* Work request: The lines from the start of the records through the one containing "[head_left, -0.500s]" are to be restated word for word; please include both ends.
⟨
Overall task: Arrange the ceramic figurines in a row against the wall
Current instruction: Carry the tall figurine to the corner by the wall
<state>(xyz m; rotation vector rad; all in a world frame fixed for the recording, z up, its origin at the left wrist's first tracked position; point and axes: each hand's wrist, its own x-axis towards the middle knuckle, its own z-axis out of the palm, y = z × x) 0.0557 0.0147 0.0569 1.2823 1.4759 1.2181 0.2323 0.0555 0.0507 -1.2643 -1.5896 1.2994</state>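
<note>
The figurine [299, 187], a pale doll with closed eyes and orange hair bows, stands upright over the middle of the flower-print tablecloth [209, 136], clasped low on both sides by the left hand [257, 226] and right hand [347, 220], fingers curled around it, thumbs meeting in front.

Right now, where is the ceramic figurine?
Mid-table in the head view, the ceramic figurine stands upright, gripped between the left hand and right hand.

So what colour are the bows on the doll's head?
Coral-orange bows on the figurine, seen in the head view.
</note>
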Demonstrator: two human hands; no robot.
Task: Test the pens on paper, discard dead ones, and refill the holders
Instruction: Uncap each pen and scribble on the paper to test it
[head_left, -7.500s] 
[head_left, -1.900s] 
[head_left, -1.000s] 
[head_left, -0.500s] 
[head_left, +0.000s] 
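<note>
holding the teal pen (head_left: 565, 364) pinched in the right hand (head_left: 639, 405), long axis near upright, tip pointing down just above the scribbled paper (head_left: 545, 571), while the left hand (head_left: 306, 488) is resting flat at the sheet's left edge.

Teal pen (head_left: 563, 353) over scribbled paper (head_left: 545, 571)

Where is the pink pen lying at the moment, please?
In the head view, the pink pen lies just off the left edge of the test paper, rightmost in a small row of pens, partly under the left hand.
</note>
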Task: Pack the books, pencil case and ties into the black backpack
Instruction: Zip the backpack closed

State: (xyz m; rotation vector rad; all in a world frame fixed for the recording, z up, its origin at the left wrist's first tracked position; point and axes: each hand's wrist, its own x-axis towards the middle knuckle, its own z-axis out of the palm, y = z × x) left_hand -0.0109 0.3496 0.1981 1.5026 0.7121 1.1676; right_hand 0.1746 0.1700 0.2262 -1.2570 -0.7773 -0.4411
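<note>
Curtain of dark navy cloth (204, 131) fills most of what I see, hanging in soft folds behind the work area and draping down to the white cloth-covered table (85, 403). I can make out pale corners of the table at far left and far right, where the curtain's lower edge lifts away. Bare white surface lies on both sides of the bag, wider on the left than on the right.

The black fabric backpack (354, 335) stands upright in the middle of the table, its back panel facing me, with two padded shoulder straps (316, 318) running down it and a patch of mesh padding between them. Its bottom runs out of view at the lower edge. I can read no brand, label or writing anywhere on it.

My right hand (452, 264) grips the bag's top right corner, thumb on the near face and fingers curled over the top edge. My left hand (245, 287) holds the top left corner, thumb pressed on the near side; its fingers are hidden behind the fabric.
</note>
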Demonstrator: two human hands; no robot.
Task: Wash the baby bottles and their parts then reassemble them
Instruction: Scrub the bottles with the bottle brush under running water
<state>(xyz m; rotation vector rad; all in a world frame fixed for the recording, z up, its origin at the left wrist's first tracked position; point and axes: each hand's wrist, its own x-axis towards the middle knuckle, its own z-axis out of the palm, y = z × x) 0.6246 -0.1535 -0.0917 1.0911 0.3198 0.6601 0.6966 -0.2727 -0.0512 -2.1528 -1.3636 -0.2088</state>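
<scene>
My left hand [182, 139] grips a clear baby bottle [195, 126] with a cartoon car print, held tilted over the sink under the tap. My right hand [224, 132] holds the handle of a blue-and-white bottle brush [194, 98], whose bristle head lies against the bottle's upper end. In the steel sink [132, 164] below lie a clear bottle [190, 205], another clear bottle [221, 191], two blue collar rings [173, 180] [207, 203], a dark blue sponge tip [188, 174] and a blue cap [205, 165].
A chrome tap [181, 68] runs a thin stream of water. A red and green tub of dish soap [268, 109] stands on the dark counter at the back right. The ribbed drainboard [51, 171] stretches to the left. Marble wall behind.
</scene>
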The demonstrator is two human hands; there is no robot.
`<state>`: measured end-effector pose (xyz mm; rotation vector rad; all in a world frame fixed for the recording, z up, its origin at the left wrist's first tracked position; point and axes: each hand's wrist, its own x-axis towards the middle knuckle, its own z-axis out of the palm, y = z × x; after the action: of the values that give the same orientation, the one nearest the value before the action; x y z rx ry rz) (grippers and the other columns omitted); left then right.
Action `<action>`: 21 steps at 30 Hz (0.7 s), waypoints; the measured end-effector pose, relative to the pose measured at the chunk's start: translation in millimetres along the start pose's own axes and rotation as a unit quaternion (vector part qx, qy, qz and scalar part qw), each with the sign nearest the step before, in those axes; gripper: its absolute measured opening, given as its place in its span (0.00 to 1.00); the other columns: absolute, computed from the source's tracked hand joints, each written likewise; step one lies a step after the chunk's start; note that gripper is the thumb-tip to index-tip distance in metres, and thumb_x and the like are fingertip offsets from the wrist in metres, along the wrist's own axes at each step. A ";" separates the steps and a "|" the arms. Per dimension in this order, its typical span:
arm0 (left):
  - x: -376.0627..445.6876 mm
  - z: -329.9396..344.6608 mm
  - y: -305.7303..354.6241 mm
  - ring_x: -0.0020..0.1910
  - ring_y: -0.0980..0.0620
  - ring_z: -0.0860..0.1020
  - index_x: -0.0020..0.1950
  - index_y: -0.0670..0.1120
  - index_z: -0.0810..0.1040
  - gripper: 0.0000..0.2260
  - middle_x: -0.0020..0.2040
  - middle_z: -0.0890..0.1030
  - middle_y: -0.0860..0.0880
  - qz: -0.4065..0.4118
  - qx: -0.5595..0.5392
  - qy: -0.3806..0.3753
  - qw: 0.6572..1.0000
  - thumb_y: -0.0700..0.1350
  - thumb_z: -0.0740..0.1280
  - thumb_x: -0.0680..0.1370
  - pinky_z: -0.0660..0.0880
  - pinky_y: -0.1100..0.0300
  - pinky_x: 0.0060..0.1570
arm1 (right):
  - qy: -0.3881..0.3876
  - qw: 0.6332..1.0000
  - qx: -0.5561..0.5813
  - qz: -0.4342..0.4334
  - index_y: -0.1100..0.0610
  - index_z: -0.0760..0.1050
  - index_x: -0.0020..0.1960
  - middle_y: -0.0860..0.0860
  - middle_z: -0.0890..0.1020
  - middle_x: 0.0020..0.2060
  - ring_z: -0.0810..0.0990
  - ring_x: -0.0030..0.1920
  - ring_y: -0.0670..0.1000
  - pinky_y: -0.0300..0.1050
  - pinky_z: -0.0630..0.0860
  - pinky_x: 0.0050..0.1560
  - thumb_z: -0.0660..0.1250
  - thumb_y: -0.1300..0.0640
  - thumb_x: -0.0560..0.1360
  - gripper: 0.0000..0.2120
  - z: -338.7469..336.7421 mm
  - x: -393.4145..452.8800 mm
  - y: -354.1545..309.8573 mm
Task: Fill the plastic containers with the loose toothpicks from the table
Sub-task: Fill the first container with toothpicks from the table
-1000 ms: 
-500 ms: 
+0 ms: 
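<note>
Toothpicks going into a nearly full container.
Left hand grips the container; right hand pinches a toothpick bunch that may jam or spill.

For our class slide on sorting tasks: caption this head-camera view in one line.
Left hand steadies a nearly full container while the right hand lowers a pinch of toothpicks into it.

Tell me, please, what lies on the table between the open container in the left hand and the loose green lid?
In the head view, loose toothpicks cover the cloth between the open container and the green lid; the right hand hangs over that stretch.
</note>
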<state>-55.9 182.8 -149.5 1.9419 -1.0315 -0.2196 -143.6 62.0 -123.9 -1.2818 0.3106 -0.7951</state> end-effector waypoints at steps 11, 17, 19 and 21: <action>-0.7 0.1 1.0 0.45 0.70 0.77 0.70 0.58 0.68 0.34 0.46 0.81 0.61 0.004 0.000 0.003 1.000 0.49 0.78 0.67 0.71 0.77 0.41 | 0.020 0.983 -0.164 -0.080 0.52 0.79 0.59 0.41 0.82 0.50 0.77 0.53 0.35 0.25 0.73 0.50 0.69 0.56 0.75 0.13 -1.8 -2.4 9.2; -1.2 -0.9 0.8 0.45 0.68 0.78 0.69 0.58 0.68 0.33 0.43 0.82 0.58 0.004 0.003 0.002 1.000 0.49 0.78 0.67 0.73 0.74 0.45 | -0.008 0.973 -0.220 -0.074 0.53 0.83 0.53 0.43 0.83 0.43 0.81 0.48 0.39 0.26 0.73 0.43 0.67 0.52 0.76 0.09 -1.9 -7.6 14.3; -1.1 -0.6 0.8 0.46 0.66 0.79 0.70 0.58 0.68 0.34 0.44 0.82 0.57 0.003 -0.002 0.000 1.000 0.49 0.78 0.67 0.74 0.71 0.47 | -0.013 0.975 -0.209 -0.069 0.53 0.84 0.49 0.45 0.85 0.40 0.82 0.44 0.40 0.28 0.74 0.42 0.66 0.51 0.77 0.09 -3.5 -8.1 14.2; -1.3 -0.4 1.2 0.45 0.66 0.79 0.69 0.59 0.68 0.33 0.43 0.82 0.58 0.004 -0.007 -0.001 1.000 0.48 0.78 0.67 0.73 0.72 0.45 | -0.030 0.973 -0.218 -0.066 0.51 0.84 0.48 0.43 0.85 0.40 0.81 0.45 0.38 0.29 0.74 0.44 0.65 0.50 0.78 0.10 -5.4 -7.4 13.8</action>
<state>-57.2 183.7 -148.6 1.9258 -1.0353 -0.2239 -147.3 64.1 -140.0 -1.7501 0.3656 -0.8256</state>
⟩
* Result:
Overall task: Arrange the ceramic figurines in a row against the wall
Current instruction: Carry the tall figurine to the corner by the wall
<state>(xyz m; rotation vector rad; all in a world frame fixed for the recording, z up, its origin at the left wrist's first tracked position; point and axes: each hand's wrist, its own x-axis towards the middle knuckle, its own z-axis out of the palm, y = z × x) 0.0557 0.0147 0.0569 1.2823 1.4759 1.2181 0.2323 0.0555 0.0507 -1.2643 -1.5896 1.2994</state>
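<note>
The figurine [299, 187], a pale doll with closed eyes and orange hair bows, stands upright over the middle of the flower-print tablecloth [209, 136], clasped low on both sides by the left hand [257, 226] and right hand [347, 220], fingers curled around it, thumbs meeting in front.

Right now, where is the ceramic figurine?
Mid-table in the head view, the ceramic figurine stands upright, gripped between the left hand and right hand.

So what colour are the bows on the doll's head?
Coral-orange bows on the figurine, seen in the head view.
</note>
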Demonstrator: two human hands; no robot.
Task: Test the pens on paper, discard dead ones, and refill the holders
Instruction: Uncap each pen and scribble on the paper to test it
[head_left, -7.500s] 
[head_left, -1.900s] 
[head_left, -1.000s] 
[head_left, -0.500s] 

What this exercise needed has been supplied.